What does protein kinase A do?

Answer 34

cAMP dependant, can influence many factors, including opening ion channels and regulating gene transcription.

Question 35

What stops the cAMP pathway?

Answer 35

G protein: GTPase: converts GTP back to GDP cAMP:phosphodiesterase: breaks down cAMP Protein kinase A:phosphatases, unphosphorylated things

Question 36

Phospholipase C pathway

Answer 36

- instead of adenylyl cyclase there is phospholipase C. - instead of cAMP, there is DAG and IP3 - -> DAG is made from membrane phospholipids and then continues to protein kinase C on the membrane - -> IP3 activates Ca+ storage

Question 37

can receptors have more than one ligand?

Answer 37

yes; | ex; adrenergic receptors bind to both epinephrine and norepinephrine, ligands compete

Question 38

endogenous

Answer 38

into, from within. something that is provided from within the body

Question 39

exogenous

Answer 39

drugs, come from the outside that can also bind to receptors.

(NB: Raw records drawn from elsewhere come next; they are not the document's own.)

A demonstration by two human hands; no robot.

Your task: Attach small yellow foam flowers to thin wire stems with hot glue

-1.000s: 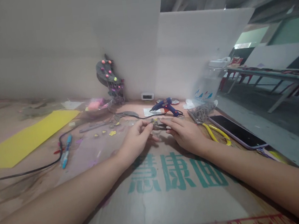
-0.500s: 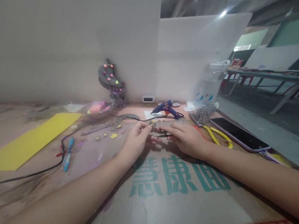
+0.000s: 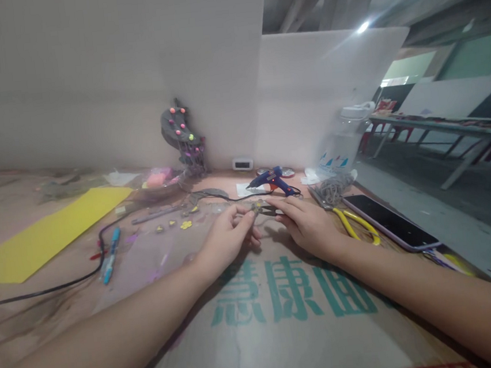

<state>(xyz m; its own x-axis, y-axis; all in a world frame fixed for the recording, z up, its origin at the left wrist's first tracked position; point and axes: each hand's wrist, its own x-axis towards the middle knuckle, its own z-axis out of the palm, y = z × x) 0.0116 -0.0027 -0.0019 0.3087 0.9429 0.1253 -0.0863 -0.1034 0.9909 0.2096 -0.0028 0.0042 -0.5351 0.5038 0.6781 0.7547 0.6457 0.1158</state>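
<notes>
My left hand (image 3: 233,231) pinches a small grey-and-yellow piece (image 3: 256,206) between thumb and fingertips; most of it is hidden. My right hand (image 3: 307,221) is closed on a small hand tool with dark, pointed jaws (image 3: 268,211). The jaws stand slightly apart and point left, with their tips close to the piece. Its handles are hidden in my palm, so I cannot tell whether it is pliers or scissors. Both hands are above a cardboard sheet (image 3: 262,356) with green printed characters. Left of my left hand lies a yellow flower cutout (image 3: 186,225) with several smaller bits.
A blue glue gun (image 3: 273,178) stands behind my hands, its black cord (image 3: 64,289) running left. Yellow-handled pliers (image 3: 356,228), a phone (image 3: 390,222) and a clear bottle (image 3: 341,140) are right. Left are yellow paper (image 3: 54,234) and a blue pen (image 3: 112,257). A moon-shaped ornament (image 3: 174,127) stands behind.
My right hand has drawn slightly away from my left, and the dark jaws now show between them. The left hand keeps its pinch. The view has shifted slightly.
</notes>
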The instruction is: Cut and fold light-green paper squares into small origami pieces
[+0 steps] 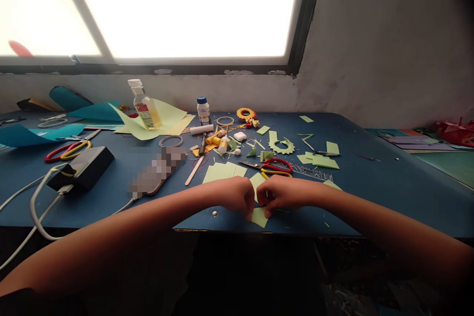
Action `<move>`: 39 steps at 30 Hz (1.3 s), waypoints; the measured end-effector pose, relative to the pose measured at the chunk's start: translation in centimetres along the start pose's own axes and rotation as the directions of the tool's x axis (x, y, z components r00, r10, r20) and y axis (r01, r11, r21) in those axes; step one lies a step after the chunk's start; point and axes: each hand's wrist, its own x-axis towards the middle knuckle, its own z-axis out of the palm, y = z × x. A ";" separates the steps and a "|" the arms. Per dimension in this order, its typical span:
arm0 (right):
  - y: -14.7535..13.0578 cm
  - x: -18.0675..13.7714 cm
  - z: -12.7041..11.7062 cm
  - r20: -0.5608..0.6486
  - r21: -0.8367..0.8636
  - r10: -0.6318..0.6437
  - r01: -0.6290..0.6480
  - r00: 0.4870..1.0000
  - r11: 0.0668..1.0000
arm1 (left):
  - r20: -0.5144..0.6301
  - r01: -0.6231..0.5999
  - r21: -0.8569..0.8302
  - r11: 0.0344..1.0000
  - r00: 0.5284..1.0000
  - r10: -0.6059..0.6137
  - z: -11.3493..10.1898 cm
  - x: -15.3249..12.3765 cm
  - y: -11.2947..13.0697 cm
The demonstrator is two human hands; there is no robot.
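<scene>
Close to the table's front edge, my left hand (240,194) and my right hand (276,194) pinch a small piece of light green paper (259,217) between them. Its lower part shows below the fingers; the rest is covered by them. Just behind, another green strip (256,182) lies partly hidden by my hands. Several green paper pieces (222,172) lie to the left. Scissors (276,168) with red and yellow handles rest beyond my right hand, over a clear ruler (314,173). A wooden stick (194,170) lies farther left.
A black box (83,170) with white cables and a blurred-out phone (159,173) sit at left. Behind stand a bottle (146,106) on pale paper and a blue-capped white bottle (203,111). A green paper ring (281,145) and a yellow ring (245,113) lie among scraps.
</scene>
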 end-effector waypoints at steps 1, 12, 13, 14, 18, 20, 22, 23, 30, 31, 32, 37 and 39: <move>-0.2 0.0 0.0 -0.010 -0.016 0.023 -0.023 1.000 1.000 | 0.005 0.020 0.026 0.999 1.000 -0.020 -0.2 0.3 0.1; 0.1 0.3 0.0 0.023 0.062 0.097 -0.099 0.995 0.993 | -0.106 -0.103 0.016 0.995 0.989 0.104 0.8 -1.4 0.3; 0.2 0.3 0.1 0.013 0.062 0.097 -0.098 0.995 0.993 | -0.123 -0.113 -0.010 0.994 0.986 0.111 1.1 -1.7 0.2; 0.2 0.3 0.2 0.008 0.059 0.101 -0.101 0.995 0.993 | -0.140 -0.111 -0.040 0.993 0.985 0.104 1.4 -1.9 0.1; 0.3 0.3 0.4 0.008 0.061 0.125 -0.125 0.992 0.990 | -0.195 -0.069 -0.141 0.988 0.980 0.041 2.3 -1.5 -0.6; 0.2 0.3 0.4 0.010 0.062 0.124 -0.124 0.992 0.990 | -0.191 -0.052 -0.162 0.985 0.981 0.020 2.4 -0.9 -0.8; 0.2 0.3 0.4 0.007 0.049 0.122 -0.122 0.992 0.991 | -0.193 -0.027 -0.131 0.991 0.981 0.002 2.4 -0.5 -0.9; 0.2 0.2 0.4 0.002 0.040 0.122 -0.122 0.993 0.992 | -0.209 -0.014 -0.098 0.995 0.978 -0.007 2.3 -0.4 -0.8; 0.5 -1.0 1.0 -0.082 0.043 0.106 -0.102 0.991 0.994 | -0.205 -0.009 -0.084 0.996 0.979 -0.008 1.6 -1.3 -0.2; 0.6 -1.1 1.1 -0.093 0.054 0.107 -0.102 0.990 0.993 | -0.174 -0.019 -0.106 0.994 0.985 0.000 1.5 -1.5 -0.2; 0.6 -1.3 1.2 -0.104 0.067 0.108 -0.101 0.989 0.993 | -0.147 -0.024 -0.125 0.992 0.989 0.005 1.4 -1.5 -0.3; 1.0 -1.4 1.3 -0.163 0.181 0.110 -0.080 0.980 0.980 | -0.111 -0.026 -0.179 0.984 0.994 0.007 1.0 -1.0 -1.2; 1.2 -1.0 1.1 -0.171 0.228 0.106 -0.065 0.980 0.972 | -0.153 -0.039 -0.156 0.987 0.988 0.015 0.8 -0.6 -1.7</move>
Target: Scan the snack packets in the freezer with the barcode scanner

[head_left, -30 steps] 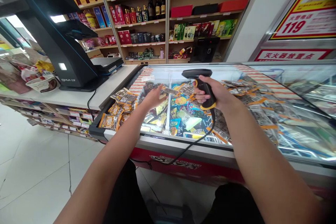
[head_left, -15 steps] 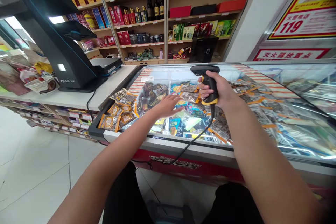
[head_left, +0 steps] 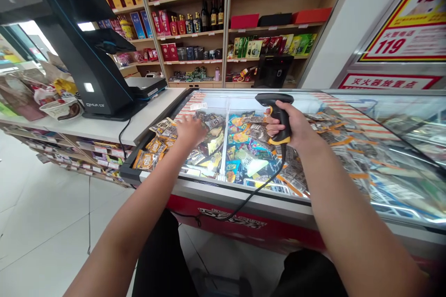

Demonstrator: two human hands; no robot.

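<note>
My right hand point(head_left: 298, 129) is closed around the grip of a black barcode scanner point(head_left: 276, 107) with yellow trim, held upright over the glass lid of a chest freezer point(head_left: 244, 199). The scanner's black cable point(head_left: 256, 191) hangs over the freezer's front edge. My left hand point(head_left: 190, 131) reaches to the left half of the lid, fingers stretched out flat, touching a heap of brown and orange snack packets point(head_left: 160, 135). More small packets point(head_left: 315, 123) lie on the glass near the scanner.
A black checkout terminal point(head_left: 91, 62) stands on the white counter point(head_left: 114, 131) to the left, beside a bowl point(head_left: 61, 109). Wooden shelves point(head_left: 223, 32) with boxes and bottles fill the back wall. White floor tiles point(head_left: 45, 222) lie at the lower left.
My left hand has swung from the middle of the lid leftward to the packet heap. The scanner hand has stayed in much the same spot.
</note>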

They block activity.

Question 40

upregulation vs down regulation

Answer 40

upregulation: mechanism to increase cell response, increase # of receptors downregulation: mechanism to decrease cell response decrease # of receptors or binding affinity or receptors

Question 41

Antagonistic vs tonic control

Answer 41

antagonistic is faster, both branches(S7P) are active | tonic = volume dial

Question 42

how is a signaling molecule turned off?

Answer 42

- degrade/inactive signal (1st or 2nd messenger): GTPase or phosphodiesterase - remove signal: 1st or second mess, by transporting it, ex; pumping Ca+ back into ER - endocytosis of receptor-ligand complex.